The short answer is that the "red", "green", and "blue" filters in your camera's Bayer mask are not the same colors as the Red, Green, and Blue colors used by emissive RGB displays. Neither are the "red", "green", and "blue" colors to which the three types of cones in our retinas are most sensitive.
Here are the sensitivities of the Short wavelength, Medium wavelength, and Long wavelength cones in our retinas, with the curves for each the color that we perceive for the wavelength of that type's peak sensitivity.
Typical Bayer masked sensors are similar, though the "red" filter is a little more "yellow-orange" than "yellow-green".
Here's the same graph with vertical lines drawn where a typical RGB display (or RYGB display, which adds a yellow channel) emit their light. Notice how much distance there is between the peak of each "red", "green", and "blue" channel on a camera's sensor and the Red, Green, and Blue channels emitted by an RGB display. Particularly, please notice how much closer the "red" filters in our Bayer masks are to yellow than to red.
The lack of true Red in the Bayer mask also helps to explain why sensors are green.
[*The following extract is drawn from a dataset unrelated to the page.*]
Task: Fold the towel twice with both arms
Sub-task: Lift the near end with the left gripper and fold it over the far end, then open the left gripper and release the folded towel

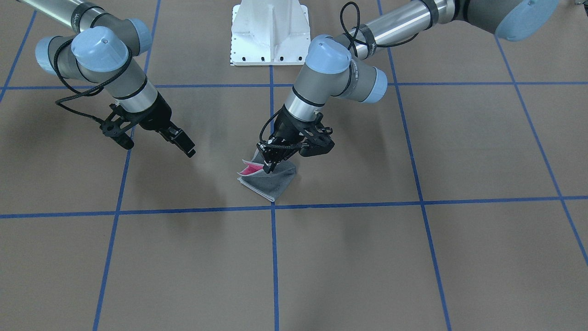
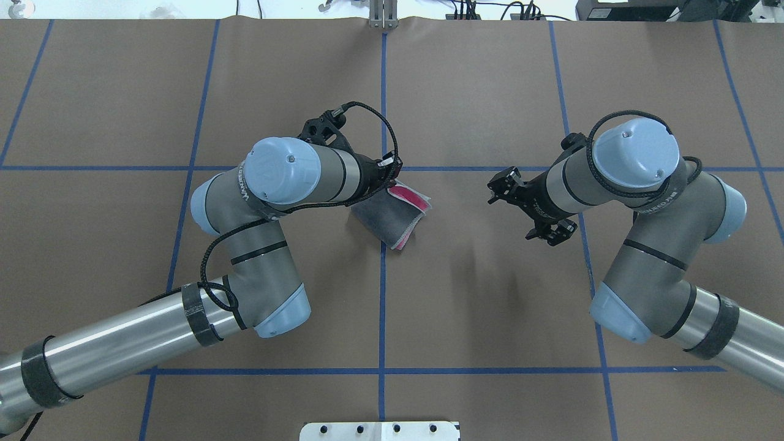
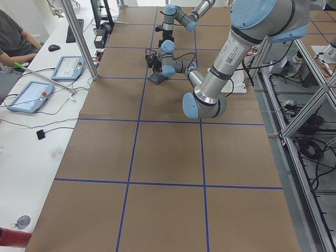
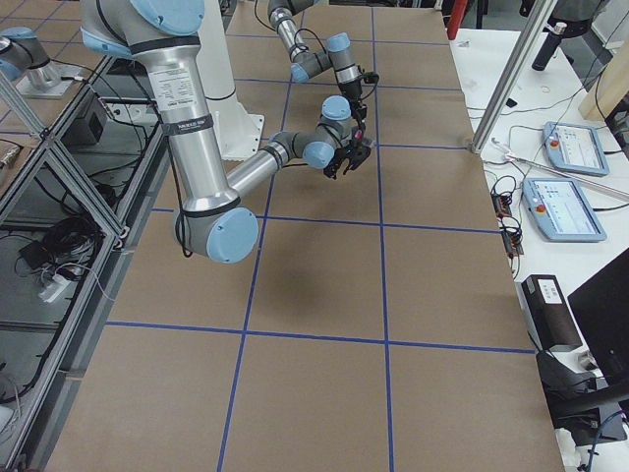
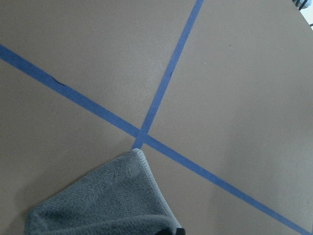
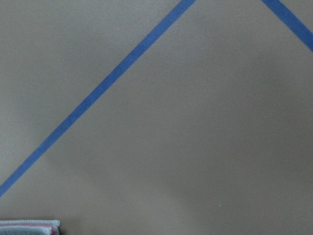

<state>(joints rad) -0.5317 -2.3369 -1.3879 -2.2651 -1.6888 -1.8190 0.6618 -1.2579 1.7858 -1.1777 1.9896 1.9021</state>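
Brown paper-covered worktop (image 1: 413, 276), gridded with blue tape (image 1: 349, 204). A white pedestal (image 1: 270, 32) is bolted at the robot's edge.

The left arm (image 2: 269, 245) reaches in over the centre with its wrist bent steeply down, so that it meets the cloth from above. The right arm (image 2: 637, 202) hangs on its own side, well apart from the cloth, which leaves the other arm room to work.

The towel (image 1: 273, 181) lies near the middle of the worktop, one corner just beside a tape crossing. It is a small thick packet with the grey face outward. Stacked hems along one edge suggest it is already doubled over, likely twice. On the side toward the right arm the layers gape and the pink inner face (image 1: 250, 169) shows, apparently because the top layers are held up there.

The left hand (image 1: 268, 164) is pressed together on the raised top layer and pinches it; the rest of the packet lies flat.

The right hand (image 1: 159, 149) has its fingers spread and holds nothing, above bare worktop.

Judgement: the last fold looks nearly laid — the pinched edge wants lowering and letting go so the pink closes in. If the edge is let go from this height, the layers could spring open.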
All cute little drawings on the internet notwithstanding, the "red" filters in most Bayer masks are centered at around 590nm, which we perceive as an orangish shade of yellow, and not red at around 640nm. There are also more subtle differences between the "blue" and "green" filters and the colors used by RGB displays.
So the "pure" Red color emitted by an RGB display at about 640nm creates a response in more than just the photosites masked by a filter most sensitive to 590nm but with significant sensitivity all the way from 560nm to 790nm or so. The "green" filtered photosites also respond to 640nm Red light. Everything past 790-800nm is filtered by the IR cut filter in the filter stack in front of the sensor (which isn't placed in front of the sensor when sensitivity is measured).
Likewise, the "pure" Green color emitted by an RGB display at about 530nm creates a response in more than just the photosites masked by a "green" filter. The "blue" filtered photosites also register a response. Ditto for the 480nm light emitted by the display's Blue channel. Both the "blue" and "green" filtered photosites on the camera sensor register a response to that light.
We make our cameras this way to emulate the way our eye/brain system creates the perception of color from certain wavelengths of electromagnetic radiation. The only reason we call a portion of the electromagnetic spectrum visible light is because that portion of the EMG spectrum creates a biological response when it falls on the cones in our eyes' retinas. There are no specific colors implicit in certain wavelengths of light, there is only the perception of color created by the eyes and brain that perceives it. Animals with cones that have differing responses to the same wavelengths of light do not see the same colors for the same wavelengths and combinations of wavelengths.
For a camera to create "pure" colors when pointed at an RGB display, one would need a sensor that has a "red" channel that does not respond at all to Green or Blue light emitted by the RGB display, a "green channel" that does not respond at all to Red or Blue light, and a "blue" channel that does not respond at all to Green or Red light. But such a camera would not be able to construct any colors other than pure Red, pure Green, and pure Blue. There would be no way to synthesize other colors using overlapping sensitivities of "red", "green" and "blue" filtered photosites that mimic the way our retinal cones and our brains combine to synthesize colors based on the overlapping sensitivities of our S, L, and M cones.